La base militaire 101, située près de l’aéroport international et considérée comme un site stratégique du régime militaire au pouvoir depuis le coup d’État de juillet 2023, aurait été ciblée. La zone administrative abritant le palais présidentiel et la télévision nationale a également été affectée.

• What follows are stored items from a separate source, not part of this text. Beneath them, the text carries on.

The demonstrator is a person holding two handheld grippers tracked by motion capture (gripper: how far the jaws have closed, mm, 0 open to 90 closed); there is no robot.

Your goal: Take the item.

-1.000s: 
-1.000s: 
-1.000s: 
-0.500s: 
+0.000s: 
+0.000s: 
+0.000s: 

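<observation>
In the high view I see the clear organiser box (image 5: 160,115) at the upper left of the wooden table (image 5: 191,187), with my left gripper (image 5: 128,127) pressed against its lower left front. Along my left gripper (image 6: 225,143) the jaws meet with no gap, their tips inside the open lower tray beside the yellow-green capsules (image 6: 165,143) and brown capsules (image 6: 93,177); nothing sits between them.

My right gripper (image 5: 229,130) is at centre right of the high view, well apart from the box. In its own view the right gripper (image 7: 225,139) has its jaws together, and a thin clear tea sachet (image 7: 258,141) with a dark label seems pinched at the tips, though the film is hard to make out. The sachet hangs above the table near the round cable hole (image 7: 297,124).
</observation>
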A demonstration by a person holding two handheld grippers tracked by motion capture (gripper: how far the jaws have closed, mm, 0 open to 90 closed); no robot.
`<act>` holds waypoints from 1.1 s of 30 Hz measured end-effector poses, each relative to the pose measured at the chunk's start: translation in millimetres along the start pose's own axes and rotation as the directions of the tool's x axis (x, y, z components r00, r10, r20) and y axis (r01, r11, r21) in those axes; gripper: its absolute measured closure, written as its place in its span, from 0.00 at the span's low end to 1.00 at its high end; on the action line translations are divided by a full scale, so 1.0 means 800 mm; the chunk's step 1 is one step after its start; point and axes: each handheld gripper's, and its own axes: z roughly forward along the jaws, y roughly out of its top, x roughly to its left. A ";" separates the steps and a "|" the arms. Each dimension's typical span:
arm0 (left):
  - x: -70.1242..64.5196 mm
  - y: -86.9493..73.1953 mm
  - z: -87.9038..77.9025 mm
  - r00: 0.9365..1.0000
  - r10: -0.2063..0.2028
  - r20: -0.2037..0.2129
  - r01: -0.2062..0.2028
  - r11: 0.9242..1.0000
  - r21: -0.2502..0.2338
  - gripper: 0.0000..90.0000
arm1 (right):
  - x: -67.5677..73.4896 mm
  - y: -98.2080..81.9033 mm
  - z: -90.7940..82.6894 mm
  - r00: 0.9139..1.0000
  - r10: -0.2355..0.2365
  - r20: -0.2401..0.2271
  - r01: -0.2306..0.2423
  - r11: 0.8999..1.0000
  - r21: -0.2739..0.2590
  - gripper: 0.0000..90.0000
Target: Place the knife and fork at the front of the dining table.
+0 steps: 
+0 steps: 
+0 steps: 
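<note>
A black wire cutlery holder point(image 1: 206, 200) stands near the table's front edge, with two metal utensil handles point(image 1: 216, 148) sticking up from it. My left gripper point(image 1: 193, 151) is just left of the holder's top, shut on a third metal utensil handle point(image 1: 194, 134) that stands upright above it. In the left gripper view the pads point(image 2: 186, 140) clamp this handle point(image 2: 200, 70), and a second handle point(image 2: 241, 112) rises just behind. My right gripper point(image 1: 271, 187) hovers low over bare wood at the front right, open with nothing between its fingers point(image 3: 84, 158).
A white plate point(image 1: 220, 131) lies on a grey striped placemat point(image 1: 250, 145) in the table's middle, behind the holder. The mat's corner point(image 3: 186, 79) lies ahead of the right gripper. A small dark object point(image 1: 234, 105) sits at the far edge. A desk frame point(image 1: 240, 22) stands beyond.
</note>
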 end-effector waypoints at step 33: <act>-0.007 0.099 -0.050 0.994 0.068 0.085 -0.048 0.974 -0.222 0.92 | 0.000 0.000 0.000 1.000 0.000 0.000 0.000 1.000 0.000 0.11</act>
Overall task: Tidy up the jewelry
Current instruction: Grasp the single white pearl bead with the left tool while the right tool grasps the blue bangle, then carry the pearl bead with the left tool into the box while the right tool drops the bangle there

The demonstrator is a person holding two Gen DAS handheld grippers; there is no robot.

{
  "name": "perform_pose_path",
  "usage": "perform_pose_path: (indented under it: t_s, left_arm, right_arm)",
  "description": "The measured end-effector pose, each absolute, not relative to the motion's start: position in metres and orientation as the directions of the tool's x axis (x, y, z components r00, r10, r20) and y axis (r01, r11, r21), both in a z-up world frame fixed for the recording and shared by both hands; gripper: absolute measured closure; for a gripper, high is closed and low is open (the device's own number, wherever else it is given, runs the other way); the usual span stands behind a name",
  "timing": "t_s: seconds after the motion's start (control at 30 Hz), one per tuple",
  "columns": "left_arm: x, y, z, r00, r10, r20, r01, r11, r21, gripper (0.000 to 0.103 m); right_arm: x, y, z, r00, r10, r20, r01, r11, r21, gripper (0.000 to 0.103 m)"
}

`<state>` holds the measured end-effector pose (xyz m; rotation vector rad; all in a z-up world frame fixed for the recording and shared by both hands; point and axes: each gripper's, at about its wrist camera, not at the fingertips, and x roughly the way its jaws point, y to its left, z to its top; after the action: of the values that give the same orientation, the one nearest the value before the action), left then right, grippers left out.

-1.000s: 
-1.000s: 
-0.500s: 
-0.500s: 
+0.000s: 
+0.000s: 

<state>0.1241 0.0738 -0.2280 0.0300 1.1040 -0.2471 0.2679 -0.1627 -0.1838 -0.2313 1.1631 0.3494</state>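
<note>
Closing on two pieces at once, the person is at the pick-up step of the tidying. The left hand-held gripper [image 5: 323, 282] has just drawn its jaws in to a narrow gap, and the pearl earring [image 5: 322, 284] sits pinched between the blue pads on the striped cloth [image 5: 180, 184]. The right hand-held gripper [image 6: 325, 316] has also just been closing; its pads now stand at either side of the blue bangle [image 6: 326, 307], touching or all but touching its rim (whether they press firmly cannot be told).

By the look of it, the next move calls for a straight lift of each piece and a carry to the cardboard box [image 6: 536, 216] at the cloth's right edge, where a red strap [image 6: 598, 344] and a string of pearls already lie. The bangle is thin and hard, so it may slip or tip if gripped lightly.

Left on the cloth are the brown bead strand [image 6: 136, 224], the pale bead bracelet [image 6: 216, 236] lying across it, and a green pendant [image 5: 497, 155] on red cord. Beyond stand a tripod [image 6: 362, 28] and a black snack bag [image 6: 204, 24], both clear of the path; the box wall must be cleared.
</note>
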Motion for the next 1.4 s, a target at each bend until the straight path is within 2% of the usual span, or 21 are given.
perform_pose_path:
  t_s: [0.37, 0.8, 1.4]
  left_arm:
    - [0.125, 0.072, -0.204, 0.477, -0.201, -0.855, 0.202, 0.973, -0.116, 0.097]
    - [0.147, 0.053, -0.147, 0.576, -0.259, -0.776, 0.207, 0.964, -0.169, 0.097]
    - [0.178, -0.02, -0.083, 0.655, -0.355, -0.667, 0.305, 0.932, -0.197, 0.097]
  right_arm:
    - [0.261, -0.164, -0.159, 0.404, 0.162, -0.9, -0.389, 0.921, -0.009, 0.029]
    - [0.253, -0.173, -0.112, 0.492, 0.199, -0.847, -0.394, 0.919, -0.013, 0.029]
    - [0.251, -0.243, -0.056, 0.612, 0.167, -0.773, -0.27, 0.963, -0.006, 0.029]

L’accès à la présidence et à la télévision publique a été bloqué par des militaires, contraignant les automobilistes à faire demi-tour. Aux abords du grand marché, habituellement très animé, l’activité était également réduite.
En début d’après-midi, le régime militaire a annoncé « reprendre progressivement le contrôle » de la situation. Dans un communiqué lu à la télévision publique, le ministre de la Défense, le général Salifou Mody, a indiqué qu’« un groupe de soldats en rupture avec le règlement militaire » avait séquestré certains de leurs camarades à la base 101 de Niamey et ouvert le feu sur plusieurs « sites sensibles » de la capitale.
« La prompte réaction des forces de défense et de sécurité a permis de circonscrire ce mouvement d’humeur et de reprendre progressivement le contrôle de ces sites », a-t-il assuré, appelant la population à garder son calme et à vaquer à ses occupations.
Dans la matinée, la garde présidentielle aurait repoussé des éléments issus des forces armées nigériennes qui tentaient de pénétrer dans le palais présidentiel, selon une source sécuritaire citée par l’Agence France-Presse (AFP).
Sur les réseaux sociaux, les autorités militaires ont appelé la population à ne pas relayer d’informations non vérifiées, affirmant que les forces de défense et de sécurité étaient mobilisées pour assurer la sécurité du pays.
La situation serait désormais sous le contrôle de la garde présidentielle, selon plusieurs sources.